◆ **WORK TO BE COMPLETED**
Where the records below show a line containing "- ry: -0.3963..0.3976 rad", start copying; end with the line containing "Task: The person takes", and copy it too.

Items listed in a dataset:

________________________

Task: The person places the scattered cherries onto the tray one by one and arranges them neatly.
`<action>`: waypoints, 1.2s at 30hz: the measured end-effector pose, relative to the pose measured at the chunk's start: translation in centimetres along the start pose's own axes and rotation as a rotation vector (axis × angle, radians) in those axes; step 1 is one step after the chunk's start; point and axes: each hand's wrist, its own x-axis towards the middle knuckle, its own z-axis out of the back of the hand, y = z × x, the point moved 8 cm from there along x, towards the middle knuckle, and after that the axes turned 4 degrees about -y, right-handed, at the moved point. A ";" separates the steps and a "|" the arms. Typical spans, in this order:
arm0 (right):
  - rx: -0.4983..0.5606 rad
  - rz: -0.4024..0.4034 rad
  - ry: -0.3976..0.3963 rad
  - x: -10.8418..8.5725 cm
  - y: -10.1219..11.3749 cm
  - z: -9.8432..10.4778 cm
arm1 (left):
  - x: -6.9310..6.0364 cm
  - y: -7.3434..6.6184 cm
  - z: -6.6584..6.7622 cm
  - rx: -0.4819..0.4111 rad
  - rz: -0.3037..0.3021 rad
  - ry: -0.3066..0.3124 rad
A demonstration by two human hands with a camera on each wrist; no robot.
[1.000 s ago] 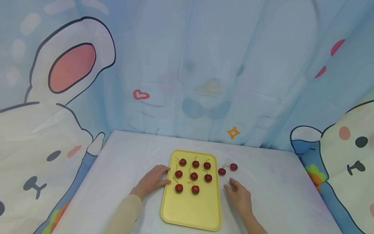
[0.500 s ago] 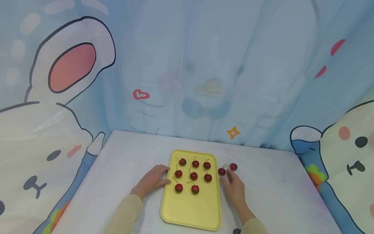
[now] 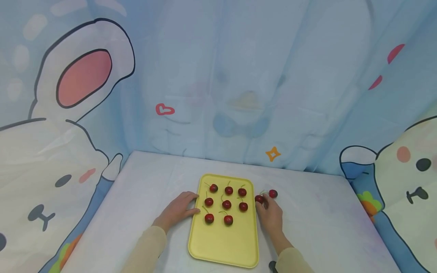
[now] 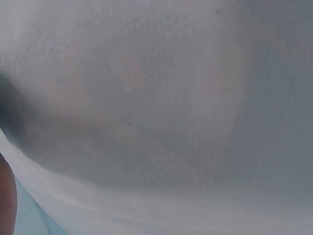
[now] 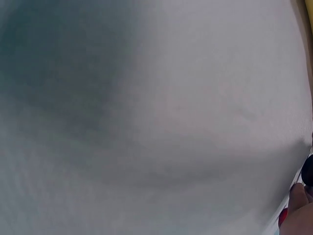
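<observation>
A yellow tray lies on the table in the head view, with several dark red cherries in rows on its far part. My left hand rests at the tray's left edge, its fingertips and thumb spread apart along the rim. Right of the tray, my right hand pinches a cherry between thumb and fingertips, partly covering it. Another cherry lies just beyond, its stem near the first. In the right wrist view, fingers and a dark cherry show at the lower right edge.
A white cloth covers the table. Behind it hangs a blue curtain with cartoon animals. Pale cloth fills most of the left wrist view, with part of a finger at the left edge.
My right hand has moved forward and left to the nearer cherry outside the tray, and its fingertips have closed around it. The left hand and the tray stay in place.
</observation>
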 end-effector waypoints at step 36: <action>0.032 0.103 0.068 -5.4 3.2 2.3 | 0.0 0.0 0.1 0.006 -0.043 -0.030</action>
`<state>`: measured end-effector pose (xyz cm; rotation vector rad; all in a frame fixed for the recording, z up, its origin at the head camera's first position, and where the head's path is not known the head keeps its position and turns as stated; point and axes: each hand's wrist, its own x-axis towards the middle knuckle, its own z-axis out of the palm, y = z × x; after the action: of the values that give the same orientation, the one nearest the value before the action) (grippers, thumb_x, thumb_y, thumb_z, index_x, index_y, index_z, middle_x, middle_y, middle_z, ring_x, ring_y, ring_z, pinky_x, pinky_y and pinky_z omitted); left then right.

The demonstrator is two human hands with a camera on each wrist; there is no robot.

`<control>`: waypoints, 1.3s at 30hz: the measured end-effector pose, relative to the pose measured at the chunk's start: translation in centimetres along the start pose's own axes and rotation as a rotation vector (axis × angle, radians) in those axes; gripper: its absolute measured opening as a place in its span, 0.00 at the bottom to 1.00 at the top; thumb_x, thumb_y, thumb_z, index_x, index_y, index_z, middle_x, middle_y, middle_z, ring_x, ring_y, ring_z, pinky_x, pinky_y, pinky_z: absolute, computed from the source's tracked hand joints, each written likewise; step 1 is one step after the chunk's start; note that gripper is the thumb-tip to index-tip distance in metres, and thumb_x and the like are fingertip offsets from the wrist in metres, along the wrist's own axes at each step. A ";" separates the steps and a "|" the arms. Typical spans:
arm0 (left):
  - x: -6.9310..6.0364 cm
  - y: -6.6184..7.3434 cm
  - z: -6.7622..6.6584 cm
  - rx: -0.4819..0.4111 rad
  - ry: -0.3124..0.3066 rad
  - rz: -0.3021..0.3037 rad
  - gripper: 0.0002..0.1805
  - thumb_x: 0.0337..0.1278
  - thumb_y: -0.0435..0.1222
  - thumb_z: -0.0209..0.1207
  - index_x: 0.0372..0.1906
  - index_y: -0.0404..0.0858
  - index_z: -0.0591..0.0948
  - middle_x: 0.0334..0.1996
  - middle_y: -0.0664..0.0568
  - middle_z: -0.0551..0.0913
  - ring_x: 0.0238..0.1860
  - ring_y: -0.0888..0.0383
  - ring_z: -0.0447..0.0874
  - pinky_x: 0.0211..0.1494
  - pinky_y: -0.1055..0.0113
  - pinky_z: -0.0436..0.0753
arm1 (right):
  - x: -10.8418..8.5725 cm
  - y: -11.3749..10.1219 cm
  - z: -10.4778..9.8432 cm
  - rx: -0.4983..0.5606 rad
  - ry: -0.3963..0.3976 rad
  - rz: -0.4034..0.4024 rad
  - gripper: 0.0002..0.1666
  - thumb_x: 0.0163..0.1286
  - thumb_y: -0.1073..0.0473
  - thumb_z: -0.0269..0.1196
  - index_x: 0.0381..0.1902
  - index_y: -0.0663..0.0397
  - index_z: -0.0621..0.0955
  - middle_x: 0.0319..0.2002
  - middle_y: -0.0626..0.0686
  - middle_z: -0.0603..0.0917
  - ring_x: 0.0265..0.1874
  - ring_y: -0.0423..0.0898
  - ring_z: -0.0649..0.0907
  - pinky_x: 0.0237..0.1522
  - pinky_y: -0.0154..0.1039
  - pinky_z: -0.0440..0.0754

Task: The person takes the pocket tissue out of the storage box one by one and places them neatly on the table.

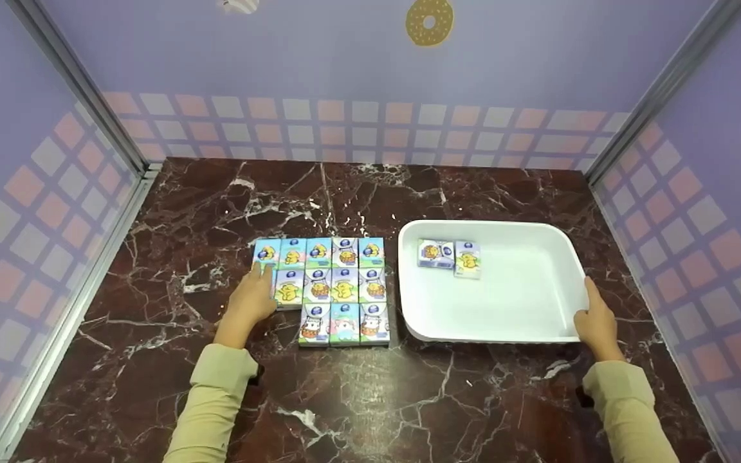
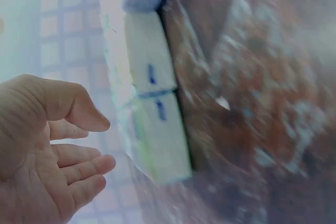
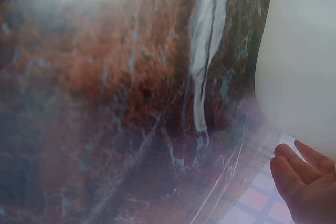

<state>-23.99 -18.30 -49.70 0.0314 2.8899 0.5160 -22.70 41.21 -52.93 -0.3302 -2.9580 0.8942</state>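
Observation:
Small cartoon-printed packs (image 1: 345, 284), which look like pocket tissues, lie side by side in rows on the dark marble table. My left hand (image 1: 251, 297) is over the left end of the rows, covering part of a blue pack. In the left wrist view, this hand (image 2: 47, 150) has loosely bent fingers beside the pale pack sides (image 2: 151, 56), with nothing between them. To the right stands a white plastic tub (image 1: 512, 302); a purple pack (image 1: 435, 254) and a yellow-figured pack (image 1: 467, 260) lie inside, back left. My right hand (image 1: 597, 323) grips the tub's right rim, its fingers outside the wall (image 3: 299, 51).
Lilac walls with a pink and white check band (image 1: 367, 122) close off the back and both sides. Metal strips (image 1: 103, 96) run up the corners. Small white specks (image 1: 345, 218) are scattered on the table behind the packs.

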 end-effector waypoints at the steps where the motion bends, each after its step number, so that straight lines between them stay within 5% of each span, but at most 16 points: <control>1: 0.1 0.4 0.0 0.000 0.004 0.008 0.39 0.42 0.27 0.51 0.65 0.28 0.54 0.66 0.31 0.47 0.62 0.33 0.54 0.56 0.43 0.66 | 0.0 0.0 0.0 0.000 0.000 -0.001 0.40 0.54 0.72 0.38 0.68 0.59 0.47 0.61 0.73 0.58 0.53 0.72 0.64 0.48 0.62 0.63; 7: 0.3 3.3 -0.2 -0.025 0.019 0.087 0.39 0.43 0.28 0.51 0.66 0.31 0.53 0.67 0.34 0.48 0.63 0.34 0.54 0.54 0.43 0.69 | 0.0 -0.1 0.0 0.016 -0.010 0.019 0.41 0.54 0.71 0.37 0.68 0.57 0.46 0.61 0.72 0.57 0.55 0.71 0.63 0.52 0.62 0.62; 13: 0.6 6.7 0.0 -0.058 0.062 0.212 0.38 0.49 0.32 0.53 0.66 0.33 0.53 0.67 0.37 0.50 0.64 0.38 0.55 0.62 0.47 0.63 | 0.1 0.0 -0.1 0.026 -0.015 0.026 0.41 0.54 0.71 0.37 0.68 0.56 0.46 0.62 0.72 0.57 0.56 0.71 0.62 0.52 0.62 0.62; 24: 2.0 12.7 1.7 -0.095 0.095 0.417 0.35 0.46 0.30 0.52 0.65 0.34 0.58 0.64 0.40 0.60 0.63 0.44 0.61 0.63 0.54 0.64 | 0.1 0.1 -0.1 0.004 0.008 0.007 0.40 0.53 0.71 0.38 0.68 0.58 0.48 0.59 0.74 0.60 0.52 0.72 0.66 0.48 0.62 0.64; 29: 2.5 15.3 2.5 -0.156 0.049 0.475 0.35 0.48 0.31 0.51 0.66 0.35 0.57 0.64 0.40 0.59 0.63 0.45 0.61 0.63 0.55 0.65 | 0.0 0.0 0.0 0.009 0.009 0.009 0.41 0.53 0.72 0.38 0.68 0.58 0.48 0.59 0.73 0.60 0.53 0.72 0.65 0.49 0.62 0.64; 34: 3.0 17.1 3.7 -0.218 0.047 0.525 0.33 0.51 0.31 0.49 0.65 0.34 0.58 0.64 0.39 0.60 0.47 0.47 0.75 0.50 0.60 0.73 | 0.0 0.0 0.1 0.018 0.021 0.013 0.40 0.53 0.72 0.38 0.68 0.57 0.49 0.60 0.72 0.60 0.52 0.71 0.66 0.49 0.62 0.64; 39: 3.5 18.6 4.7 -0.299 0.053 0.525 0.33 0.50 0.33 0.50 0.64 0.34 0.59 0.63 0.40 0.61 0.60 0.47 0.66 0.61 0.58 0.68 | 0.1 0.0 0.0 0.025 0.030 0.013 0.40 0.53 0.71 0.38 0.68 0.57 0.50 0.60 0.72 0.60 0.52 0.71 0.66 0.50 0.61 0.64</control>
<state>-26.74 0.98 -48.27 0.7512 2.8038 1.0421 -22.75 41.24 -52.98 -0.3589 -2.9179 0.9188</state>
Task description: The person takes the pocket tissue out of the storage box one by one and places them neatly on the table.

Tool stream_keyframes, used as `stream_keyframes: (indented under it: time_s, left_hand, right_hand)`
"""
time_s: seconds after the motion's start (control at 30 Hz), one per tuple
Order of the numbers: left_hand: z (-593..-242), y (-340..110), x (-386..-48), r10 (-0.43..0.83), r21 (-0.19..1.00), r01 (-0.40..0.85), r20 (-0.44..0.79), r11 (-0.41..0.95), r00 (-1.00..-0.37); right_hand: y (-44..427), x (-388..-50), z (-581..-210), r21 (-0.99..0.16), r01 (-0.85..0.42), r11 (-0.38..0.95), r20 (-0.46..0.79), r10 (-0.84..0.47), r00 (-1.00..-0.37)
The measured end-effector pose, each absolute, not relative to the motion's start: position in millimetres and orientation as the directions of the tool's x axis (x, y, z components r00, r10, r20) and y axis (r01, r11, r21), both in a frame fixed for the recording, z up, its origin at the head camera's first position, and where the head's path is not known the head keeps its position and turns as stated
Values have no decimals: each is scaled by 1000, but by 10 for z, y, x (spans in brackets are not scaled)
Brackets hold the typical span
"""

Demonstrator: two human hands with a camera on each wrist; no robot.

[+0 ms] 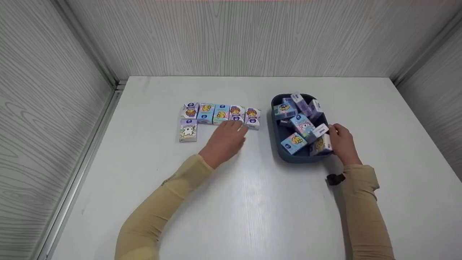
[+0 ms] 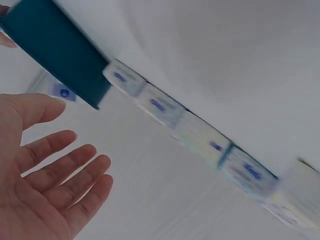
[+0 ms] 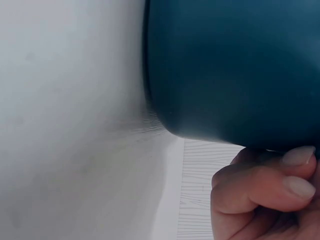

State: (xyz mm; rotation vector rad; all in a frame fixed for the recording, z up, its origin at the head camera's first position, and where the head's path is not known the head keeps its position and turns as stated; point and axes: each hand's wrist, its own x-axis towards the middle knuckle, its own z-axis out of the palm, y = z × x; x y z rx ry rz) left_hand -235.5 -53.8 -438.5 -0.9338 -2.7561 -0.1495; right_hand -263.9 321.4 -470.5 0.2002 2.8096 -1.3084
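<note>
My left hand [image 1: 224, 141] hovers just in front of a row of small printed cartons [image 1: 221, 114], its fingers near the right part of the row. In the left wrist view the left hand [image 2: 60, 175] has its fingers spread and holds nothing. A purple carton [image 1: 188, 130] lies below the row's left end. To the right stands a dark blue bin [image 1: 294, 159] with several jumbled cartons [image 1: 302, 123] inside. My right hand [image 1: 343, 142] grips the bin's right side near the front corner. Curled fingers of this right hand [image 3: 265, 195] show against the bin in the right wrist view.
Everything stands on a white table [image 1: 249, 209]. Grey wood-grain panels [image 1: 231, 39] close it in at the back and both sides. A dark band with a small device [image 1: 335, 179] sits at the right wrist.
</note>
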Motion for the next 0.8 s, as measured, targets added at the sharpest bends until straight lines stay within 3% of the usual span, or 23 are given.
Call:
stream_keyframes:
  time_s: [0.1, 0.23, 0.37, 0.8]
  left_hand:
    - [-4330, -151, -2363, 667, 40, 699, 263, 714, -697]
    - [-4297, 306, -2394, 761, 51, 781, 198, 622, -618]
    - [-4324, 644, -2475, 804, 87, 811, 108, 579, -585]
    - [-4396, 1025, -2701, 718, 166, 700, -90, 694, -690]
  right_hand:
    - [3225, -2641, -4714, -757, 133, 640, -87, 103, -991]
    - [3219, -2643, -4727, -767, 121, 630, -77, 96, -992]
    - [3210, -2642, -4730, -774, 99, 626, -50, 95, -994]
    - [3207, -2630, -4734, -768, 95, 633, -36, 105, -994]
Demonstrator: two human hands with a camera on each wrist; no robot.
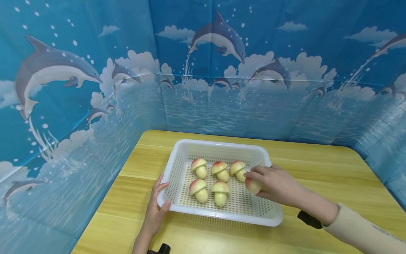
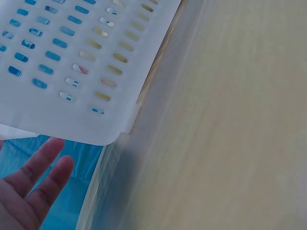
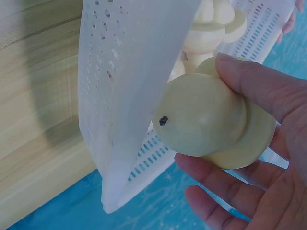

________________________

◆ **ANSWER TO THE PROBLEM**
  - ry: -0.3963..0.3976 rad
  - rz: -0.4034..0.4024 rad
  - gripper: 0.0002..0.1666
  - thumb_x: 0.0163..0.1286
  - thumb_y: -0.1073..0.0473
  - thumb_z: -0.0269..0.1196
  - index_x: 0.0381..0.1902
  - index_y: -0.0663..0.0397
  - index_z: -0.0621..0.0955
  - middle_x: 0.0319..0.2002
  - middle_y: -0.0626..0.0686
  - middle_z: -0.0603..0.0917
  - ring_x: 0.0265..0.1874
  - ring_y: -0.0423..0.0898
  - ring_z: -0.0649..0.0907
  - pinky_x: 0.0237..0.1522
  - pinky_y: -0.0154..0.1039
  - pinky_z: -0.0440..0.0754

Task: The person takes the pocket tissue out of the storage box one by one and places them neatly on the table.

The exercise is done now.